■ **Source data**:
====================

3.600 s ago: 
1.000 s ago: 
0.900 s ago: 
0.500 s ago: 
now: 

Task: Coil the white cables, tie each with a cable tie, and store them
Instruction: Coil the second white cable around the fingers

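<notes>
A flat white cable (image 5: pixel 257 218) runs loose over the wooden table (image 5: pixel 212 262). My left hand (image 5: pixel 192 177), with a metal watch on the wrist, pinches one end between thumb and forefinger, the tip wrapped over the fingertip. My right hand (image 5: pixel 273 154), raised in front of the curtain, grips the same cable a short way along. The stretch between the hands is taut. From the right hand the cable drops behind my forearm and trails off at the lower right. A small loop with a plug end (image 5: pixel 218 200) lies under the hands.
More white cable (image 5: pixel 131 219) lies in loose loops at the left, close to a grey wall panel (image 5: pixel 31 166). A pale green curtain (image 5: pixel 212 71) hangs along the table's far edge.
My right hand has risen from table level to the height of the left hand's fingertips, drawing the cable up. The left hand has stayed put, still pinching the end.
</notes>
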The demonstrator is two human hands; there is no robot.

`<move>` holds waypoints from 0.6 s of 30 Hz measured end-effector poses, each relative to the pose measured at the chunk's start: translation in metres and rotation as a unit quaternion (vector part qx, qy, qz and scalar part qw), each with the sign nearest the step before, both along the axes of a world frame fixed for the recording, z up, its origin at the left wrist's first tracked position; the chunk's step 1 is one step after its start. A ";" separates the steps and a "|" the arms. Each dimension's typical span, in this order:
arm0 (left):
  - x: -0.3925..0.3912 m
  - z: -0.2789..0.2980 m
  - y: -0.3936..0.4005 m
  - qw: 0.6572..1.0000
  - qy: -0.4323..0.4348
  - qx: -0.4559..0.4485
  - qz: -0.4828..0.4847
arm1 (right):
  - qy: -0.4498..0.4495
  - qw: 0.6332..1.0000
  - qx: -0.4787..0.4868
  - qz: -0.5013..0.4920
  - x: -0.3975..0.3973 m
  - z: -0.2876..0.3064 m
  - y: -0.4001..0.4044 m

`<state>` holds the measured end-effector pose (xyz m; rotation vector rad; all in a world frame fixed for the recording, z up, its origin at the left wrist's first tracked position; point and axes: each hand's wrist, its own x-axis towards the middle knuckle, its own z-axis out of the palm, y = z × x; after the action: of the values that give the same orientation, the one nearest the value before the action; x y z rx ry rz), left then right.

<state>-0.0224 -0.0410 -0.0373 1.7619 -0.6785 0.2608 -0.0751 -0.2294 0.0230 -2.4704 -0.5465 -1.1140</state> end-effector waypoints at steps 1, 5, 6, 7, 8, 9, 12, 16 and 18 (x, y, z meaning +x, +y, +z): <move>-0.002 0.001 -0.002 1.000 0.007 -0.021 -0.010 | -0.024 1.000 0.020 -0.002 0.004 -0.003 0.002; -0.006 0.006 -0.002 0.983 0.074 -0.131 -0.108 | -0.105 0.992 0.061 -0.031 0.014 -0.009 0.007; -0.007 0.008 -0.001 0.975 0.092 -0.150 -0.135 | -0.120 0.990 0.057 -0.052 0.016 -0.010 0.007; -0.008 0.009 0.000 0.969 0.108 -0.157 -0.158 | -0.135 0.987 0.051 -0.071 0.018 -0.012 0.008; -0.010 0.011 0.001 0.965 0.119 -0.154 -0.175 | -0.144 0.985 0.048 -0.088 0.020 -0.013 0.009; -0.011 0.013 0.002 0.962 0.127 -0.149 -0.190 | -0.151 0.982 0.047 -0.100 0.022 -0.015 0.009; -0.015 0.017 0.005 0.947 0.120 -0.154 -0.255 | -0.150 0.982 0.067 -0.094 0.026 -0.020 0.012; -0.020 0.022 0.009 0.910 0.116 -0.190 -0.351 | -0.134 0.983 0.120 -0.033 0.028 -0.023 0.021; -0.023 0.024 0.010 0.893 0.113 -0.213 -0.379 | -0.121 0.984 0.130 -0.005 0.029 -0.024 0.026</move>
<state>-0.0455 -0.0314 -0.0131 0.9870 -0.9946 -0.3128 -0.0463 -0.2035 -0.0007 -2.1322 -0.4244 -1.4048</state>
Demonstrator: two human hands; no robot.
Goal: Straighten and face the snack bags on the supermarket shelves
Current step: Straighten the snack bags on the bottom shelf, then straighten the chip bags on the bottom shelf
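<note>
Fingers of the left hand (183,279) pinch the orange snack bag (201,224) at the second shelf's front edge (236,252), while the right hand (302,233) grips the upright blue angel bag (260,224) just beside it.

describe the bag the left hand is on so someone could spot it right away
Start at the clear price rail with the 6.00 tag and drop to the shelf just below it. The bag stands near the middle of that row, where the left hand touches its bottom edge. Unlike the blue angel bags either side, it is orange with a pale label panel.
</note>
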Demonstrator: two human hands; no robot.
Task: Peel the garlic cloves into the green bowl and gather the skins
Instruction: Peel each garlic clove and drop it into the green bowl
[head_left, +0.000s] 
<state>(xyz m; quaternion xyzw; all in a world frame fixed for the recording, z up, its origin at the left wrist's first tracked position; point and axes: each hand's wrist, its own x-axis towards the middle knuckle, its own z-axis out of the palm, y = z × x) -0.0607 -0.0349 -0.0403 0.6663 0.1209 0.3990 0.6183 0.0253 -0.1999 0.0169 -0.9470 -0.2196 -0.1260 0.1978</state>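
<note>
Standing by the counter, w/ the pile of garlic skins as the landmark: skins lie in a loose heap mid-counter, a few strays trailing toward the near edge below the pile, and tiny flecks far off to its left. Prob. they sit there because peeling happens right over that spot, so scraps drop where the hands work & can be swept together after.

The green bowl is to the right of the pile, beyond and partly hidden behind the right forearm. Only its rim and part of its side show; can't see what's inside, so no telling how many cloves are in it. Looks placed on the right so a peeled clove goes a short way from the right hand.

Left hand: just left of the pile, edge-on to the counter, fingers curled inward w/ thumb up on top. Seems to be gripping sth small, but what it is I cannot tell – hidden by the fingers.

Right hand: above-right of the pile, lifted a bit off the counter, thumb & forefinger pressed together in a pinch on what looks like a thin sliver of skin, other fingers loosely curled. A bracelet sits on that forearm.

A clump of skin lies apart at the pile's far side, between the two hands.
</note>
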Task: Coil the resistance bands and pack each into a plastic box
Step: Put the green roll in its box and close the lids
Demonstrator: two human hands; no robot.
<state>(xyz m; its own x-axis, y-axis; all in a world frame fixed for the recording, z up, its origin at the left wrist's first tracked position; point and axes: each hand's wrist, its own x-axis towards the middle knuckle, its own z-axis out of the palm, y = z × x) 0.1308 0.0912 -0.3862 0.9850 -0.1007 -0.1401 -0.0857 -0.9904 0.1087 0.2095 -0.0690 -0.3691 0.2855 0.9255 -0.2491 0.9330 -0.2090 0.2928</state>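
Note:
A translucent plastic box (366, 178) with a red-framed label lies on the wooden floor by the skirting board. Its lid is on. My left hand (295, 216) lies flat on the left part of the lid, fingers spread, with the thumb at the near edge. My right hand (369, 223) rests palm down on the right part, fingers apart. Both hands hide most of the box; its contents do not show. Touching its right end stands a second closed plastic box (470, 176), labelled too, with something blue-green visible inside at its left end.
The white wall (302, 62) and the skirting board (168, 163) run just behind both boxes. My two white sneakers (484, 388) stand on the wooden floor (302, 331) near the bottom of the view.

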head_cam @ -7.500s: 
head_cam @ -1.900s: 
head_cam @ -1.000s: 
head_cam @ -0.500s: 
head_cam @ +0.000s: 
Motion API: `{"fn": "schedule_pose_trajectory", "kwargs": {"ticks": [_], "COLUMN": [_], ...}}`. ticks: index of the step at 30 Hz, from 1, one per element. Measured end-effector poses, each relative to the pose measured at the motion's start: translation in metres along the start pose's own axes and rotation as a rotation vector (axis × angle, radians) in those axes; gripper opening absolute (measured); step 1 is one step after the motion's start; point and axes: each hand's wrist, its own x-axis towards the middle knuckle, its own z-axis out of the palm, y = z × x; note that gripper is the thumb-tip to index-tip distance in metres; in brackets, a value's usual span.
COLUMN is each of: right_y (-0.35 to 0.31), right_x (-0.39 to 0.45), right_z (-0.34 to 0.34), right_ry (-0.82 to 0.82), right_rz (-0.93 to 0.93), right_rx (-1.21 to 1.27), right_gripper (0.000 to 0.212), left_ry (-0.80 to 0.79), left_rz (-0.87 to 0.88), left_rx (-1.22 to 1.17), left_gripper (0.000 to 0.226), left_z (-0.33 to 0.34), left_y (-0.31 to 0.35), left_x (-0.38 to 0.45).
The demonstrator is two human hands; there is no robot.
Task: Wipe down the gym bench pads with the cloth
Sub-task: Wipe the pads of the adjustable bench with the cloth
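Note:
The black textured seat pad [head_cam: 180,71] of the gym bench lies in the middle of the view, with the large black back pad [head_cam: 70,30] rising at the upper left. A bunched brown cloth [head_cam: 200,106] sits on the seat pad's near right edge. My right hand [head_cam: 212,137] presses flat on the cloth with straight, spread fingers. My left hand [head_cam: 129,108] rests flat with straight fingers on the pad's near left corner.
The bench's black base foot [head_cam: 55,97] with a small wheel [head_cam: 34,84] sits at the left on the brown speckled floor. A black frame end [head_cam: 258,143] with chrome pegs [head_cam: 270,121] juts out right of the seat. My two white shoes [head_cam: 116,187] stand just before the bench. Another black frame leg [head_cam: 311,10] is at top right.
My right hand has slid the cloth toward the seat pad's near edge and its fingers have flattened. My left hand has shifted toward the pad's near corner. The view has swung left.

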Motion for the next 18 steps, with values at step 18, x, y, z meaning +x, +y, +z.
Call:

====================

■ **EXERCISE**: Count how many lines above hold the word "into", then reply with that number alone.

■ **RESPONSE TO THE EXERCISE**: 3